I'm guilty of using the club ATM but it has never crossed my mind to use a credit card. That can get out of hand quick.
I feel for the guy.
Lesson 2- The ATM at a club is never to be used, the cash you bring is your limit, if you want to get more find a non fee outside atm to use
I made the mistake of using the atm at a club once to get a dancer I know a few bucks, she repaid me with interest next time I saw her. Getting the money back was the only reason I did so, and she thanked me other ways later.
What I have never done and never plan to do is hand my card over to a club employee to charge anything on it whether it’s drinks or even less LDs or VIP.
I left a club, went to my bank up the road and came back one time just because I don't trust using those things.
And what is it with SC 's with the name "Dream"in it being rip off joints? If I didn't know the phantom wasn't in the Phoenix metro area I would have thought he was at dream palace in Tempe. They pull that shit all the time on customers.

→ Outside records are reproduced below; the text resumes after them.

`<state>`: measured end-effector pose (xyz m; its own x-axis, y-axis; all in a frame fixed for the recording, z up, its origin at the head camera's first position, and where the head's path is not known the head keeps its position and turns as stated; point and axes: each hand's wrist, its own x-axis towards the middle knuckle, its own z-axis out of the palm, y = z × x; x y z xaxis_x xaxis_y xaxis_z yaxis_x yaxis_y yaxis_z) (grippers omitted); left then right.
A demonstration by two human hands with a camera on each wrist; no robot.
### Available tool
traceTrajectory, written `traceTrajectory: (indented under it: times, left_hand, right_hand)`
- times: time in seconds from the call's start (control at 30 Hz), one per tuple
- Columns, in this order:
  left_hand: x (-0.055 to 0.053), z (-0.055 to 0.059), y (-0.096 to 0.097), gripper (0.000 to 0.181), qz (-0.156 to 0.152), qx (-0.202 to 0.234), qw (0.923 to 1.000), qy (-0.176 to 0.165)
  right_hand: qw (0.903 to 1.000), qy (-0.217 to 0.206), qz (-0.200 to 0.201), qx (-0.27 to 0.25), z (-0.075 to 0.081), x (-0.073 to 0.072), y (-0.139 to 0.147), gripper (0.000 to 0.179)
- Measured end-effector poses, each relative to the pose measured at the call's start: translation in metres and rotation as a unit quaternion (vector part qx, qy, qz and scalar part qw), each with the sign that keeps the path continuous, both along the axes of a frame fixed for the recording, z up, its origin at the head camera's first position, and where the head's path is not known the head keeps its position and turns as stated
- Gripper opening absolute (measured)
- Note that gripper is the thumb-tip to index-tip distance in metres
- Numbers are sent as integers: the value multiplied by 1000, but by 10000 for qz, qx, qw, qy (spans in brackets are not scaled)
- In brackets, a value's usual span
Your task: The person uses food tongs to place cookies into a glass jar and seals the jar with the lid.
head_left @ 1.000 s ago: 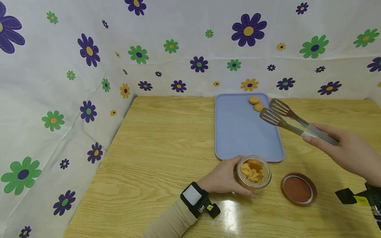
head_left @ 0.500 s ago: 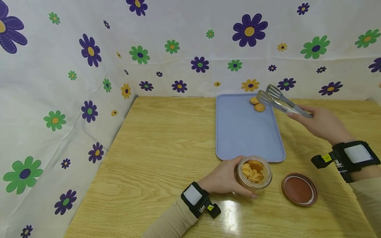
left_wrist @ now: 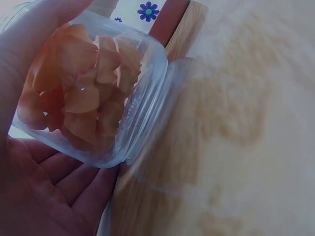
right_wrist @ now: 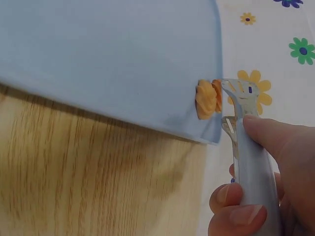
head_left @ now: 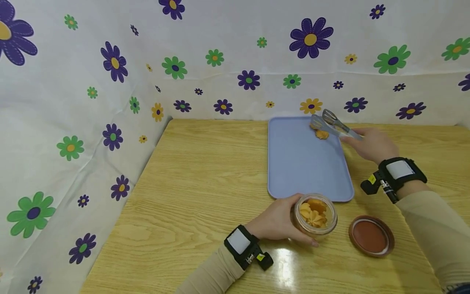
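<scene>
My left hand (head_left: 277,219) holds a clear jar (left_wrist: 147,118) upright on the table, thumb and fingers round its side. Piped cookies (head_left: 313,213) fill much of the jar, whose mouth is uncovered. In my right hand (head_left: 376,145) I grip metal tongs (head_left: 335,124), with the two slotted heads spread apart over the far right corner of the blue tray (head_left: 304,167). Two cookies lie in that corner; the nearer cookie (right_wrist: 205,100) shows plainly, while the farther one is partly hidden behind a tong head. Nothing shows between the heads.
A round brown lid (head_left: 371,236) lies inside up on the table (head_left: 205,171), right of the jar. Behind the tray rises a white cloth wall (head_left: 220,41) printed with flowers, and the same cloth runs along the left side.
My right hand has carried the tongs left and away from me, from beside the tray to over its far right corner. The left hand and jar have stayed in place.
</scene>
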<state>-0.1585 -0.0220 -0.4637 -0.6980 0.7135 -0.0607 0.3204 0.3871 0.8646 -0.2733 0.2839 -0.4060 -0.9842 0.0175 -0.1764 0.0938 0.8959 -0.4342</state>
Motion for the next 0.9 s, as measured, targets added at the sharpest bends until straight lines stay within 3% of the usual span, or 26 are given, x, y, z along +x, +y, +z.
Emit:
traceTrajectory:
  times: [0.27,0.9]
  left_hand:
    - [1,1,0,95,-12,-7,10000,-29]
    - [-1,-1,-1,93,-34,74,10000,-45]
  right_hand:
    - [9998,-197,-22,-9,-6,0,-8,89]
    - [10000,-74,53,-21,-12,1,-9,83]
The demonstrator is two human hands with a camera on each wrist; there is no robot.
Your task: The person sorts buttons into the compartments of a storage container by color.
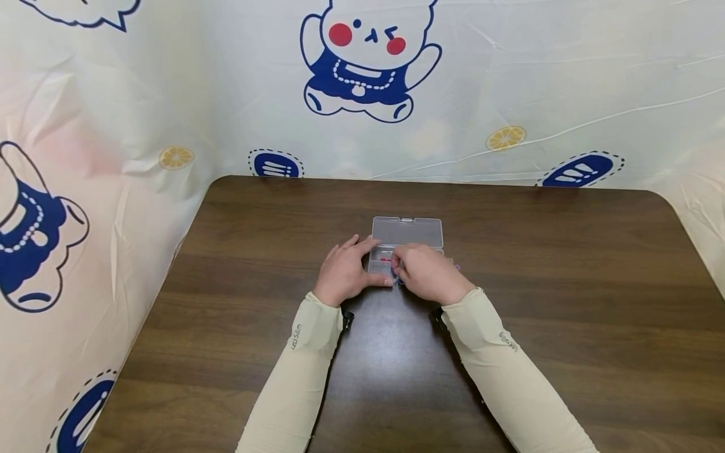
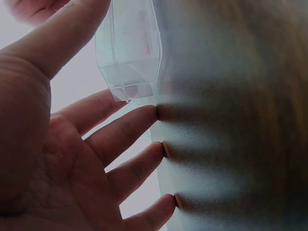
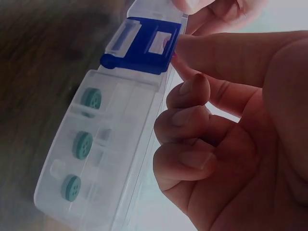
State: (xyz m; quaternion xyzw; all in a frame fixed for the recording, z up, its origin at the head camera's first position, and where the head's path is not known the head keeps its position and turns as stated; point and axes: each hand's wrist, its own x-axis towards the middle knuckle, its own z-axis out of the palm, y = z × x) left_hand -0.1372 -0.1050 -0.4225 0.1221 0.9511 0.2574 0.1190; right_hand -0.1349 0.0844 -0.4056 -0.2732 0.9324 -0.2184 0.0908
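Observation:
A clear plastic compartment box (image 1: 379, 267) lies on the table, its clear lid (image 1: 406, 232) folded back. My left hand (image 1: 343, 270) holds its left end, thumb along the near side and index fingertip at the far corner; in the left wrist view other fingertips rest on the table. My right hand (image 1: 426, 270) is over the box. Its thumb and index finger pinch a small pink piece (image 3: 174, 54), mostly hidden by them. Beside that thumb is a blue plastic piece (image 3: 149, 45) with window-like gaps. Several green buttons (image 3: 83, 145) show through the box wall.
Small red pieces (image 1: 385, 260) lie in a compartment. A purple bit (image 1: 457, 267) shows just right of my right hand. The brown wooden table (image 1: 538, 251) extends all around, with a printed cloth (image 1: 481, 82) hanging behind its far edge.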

2k is insane, even for NYC.
I'm really glad for the guys in TUSCL because we can all learn about the pitfalls of this hobby. But I don't blame the women for treating us like PLs if we behave that way.
The strip club experience is just like any other drug. Manage the addiction in ways that won't kill you or ruin your life.
There is zero tolerance for ROBs and that's what those two hoes are.
TUSCL is just entertainment. Everything read here goes out the window the minute we walk into a strip club and are approached by beautiful hustlers. Keyword is BEAUTIFUL. I won't be taken by ugly hoes. Those are dismissed immediately.
I feel bad, if he has a wife and kids, but at some point he should have said 'no' or guarded his space better.